Discussion Questions
•
6. How do clothes change the king? How do clothes change Jim? What would you
say the thematic role of clothes might be in these chapters?
•
7. At the end of Chapter 24, Huck describes the welcome the townspeople give the
duke and king, and says,"It was enough to make a body ashamed of the human
race." Why do you think Huck's response to this is so strong? How does what the
duke and king are doing differ from what they've done before?
•
8. Why do the duke and king give "their" part of the inheritance to the girls?
•
9. What qualities do the Wilks girls have that allow them to be duped so easily?
How does Mary Jane's response to Joanna's grilling of Huck help emphasize this?
•
10. How would you compare these townspeople with the inhabitants of the
townspeople in the last episode? Are they better, worse, or about the same?
Quick Check 27-29
• 1. Where does Huck hide the money? Who comes in right
after he has finished?
• 2. What causes the disturbance during the funeral?
• 3. Who does Huck blame for stealing the duke and king's
money?
• 4. Why does Hines claim that the duke and king are frauds?
• 5. What is Levi Bell's plan for deciding who the real Harvey
and William Wilks are?
Discussion Questions
•
6. How does Huck feel about Mary Jane in these chapters? What do you think it is
about her that he responds to most deeply?
•
7. How would you describe the funeral in Chapter 27? How does it help to
characterize the town?
•
8. Where is Jim during this entire episode? Why didn't Twain involve him more?
•
9. At one point while the townspeople are trying to decide who the real Wilks
brothers are, Huck says "anybody but a lot of prejudiced chuckleheads would a
seen" that the duke and king are frauds. Do you think this characterization of the
townspeople is accurate? Why or why not?
•
10. What does Huck's easy escape from Hines say about Hines's character?
Quick Check 30-32
• 1. Who does the duke think hid the money in the
coffin?
• 2. How do the duke and king prosper in the days
following their escape?
• 3. Who sells Jim out?
• 4. Briefly describe the Phelps farm.
• 5. Who does Mrs.
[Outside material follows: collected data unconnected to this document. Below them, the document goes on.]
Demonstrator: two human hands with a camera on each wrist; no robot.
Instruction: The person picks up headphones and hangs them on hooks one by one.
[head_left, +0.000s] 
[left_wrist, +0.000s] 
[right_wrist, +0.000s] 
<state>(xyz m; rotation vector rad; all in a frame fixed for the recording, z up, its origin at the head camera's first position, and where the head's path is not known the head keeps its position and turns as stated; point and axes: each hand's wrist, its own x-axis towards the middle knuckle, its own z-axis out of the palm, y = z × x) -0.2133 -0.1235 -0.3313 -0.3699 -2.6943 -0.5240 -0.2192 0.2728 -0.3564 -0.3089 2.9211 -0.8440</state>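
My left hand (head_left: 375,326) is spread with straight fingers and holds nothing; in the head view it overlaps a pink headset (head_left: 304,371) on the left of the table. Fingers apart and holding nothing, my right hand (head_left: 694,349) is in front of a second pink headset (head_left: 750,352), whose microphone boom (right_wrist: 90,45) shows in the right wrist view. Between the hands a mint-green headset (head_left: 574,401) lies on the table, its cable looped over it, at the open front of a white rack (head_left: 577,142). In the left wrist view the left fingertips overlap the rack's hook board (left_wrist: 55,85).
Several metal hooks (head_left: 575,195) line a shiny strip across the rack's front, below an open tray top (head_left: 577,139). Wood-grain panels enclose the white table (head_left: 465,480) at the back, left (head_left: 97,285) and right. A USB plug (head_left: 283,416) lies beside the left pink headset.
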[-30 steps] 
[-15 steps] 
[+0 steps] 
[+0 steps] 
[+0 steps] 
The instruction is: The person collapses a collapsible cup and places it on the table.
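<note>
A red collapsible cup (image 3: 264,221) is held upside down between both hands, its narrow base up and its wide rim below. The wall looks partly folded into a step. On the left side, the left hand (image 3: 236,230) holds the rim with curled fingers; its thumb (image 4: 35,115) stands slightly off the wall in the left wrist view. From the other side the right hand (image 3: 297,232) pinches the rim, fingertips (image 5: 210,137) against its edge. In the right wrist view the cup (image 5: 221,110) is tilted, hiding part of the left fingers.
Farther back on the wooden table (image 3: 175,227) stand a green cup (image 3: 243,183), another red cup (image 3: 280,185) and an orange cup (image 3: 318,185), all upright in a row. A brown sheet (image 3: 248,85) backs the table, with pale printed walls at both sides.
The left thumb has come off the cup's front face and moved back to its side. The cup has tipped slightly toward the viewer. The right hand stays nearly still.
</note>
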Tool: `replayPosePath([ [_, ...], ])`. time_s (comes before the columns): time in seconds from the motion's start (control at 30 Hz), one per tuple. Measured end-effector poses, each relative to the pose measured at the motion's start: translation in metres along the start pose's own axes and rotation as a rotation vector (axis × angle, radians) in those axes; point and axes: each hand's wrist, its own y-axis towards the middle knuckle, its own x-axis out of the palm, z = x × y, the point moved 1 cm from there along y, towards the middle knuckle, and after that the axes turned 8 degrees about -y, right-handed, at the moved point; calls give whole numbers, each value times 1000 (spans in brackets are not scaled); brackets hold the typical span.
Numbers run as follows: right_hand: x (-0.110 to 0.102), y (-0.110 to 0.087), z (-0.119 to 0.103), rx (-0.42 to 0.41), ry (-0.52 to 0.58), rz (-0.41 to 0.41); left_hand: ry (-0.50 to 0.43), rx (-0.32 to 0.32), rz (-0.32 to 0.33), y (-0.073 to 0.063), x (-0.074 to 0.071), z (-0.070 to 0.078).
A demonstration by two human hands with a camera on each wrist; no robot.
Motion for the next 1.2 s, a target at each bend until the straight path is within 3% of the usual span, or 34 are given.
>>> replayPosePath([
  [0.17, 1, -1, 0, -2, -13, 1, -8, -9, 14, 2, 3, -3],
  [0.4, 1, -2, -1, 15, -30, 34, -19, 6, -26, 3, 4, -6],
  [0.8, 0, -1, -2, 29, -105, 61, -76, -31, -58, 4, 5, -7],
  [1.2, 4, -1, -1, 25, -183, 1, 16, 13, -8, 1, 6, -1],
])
Phelps think Huck is?
Discussion Questions
• 6. How do the duke and king behave toward each other in these,
chapters? How would you compare this with their behavior in earlier
chapters?
• 7. Briefly describe Huck's crisis of conscience that leads up to his decision
to write to Miss Watson. How does Twain use irony here to make his
satirical points?
• 8. Why does Huck decide to "go to hell"?
• 9. What is Huck's understanding of Providence in Chapter 32? Would Miss
Watson agree with it?
• 10. How does Twain use irony in the discussion between Huck and Mrs.
Phelps about the steamboat accident that Huck makes up?
Quick Check 33-35
• 1. What does Tom think Huck is at first?
• 2. Describe how Tom shocks Aunt Sally.
• 3. Who does Tom pretend to be?
• 4. Explain how Tom figures out where Jim is.
• 5. How do Huck and Tom overcome the difficulty that
they can't take thirty-seven years to free Jim?
Discussion Questions
• 6. What accounts for Huck's surprise that Tom will help him steal Jim?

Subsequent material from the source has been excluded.